▸ Task to carry out: What you return must be an exact copy of the lines in the listing below between the line holding "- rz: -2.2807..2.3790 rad" and the line holding "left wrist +", inclusive, and nothing more.

▸ Recorded data:

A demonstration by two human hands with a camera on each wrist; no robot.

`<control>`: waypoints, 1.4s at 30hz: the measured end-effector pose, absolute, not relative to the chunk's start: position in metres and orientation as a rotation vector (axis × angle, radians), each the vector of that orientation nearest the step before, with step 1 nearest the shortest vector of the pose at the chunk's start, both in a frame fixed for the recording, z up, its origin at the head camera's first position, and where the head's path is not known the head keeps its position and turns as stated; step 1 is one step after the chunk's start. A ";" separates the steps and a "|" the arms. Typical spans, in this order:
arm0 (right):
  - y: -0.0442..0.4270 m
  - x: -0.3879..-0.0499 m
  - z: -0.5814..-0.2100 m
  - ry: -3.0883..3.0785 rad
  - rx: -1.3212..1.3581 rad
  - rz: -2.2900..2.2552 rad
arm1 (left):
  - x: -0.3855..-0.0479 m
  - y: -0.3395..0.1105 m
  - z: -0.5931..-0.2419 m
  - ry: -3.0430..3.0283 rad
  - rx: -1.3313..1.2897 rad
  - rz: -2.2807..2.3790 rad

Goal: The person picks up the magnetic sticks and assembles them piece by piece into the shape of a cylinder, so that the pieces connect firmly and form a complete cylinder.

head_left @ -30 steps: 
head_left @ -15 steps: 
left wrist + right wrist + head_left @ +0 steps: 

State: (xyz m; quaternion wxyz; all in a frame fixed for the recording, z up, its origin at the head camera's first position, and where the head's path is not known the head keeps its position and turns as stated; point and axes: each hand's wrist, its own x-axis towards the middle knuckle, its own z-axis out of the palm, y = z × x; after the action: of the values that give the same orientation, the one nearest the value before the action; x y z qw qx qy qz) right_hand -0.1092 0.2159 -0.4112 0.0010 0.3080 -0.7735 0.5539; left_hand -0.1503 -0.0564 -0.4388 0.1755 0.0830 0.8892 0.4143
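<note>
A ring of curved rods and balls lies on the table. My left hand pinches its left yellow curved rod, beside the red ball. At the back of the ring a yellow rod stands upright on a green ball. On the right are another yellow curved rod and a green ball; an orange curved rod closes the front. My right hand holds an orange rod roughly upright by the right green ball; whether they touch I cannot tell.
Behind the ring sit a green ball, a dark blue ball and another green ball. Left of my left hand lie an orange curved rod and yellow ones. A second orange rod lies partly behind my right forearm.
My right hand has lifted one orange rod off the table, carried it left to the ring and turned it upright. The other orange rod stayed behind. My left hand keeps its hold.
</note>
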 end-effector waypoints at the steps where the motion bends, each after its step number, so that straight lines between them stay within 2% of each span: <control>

▸ Solution below:
  - rz: -2.2807..2.3790 rad

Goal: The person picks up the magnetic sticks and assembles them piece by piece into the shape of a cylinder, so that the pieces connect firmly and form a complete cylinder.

head_left @ -30 steps: 
head_left @ -15 steps: 
left wrist + right wrist + head_left @ +0 steps: 

This response contains the complete answer.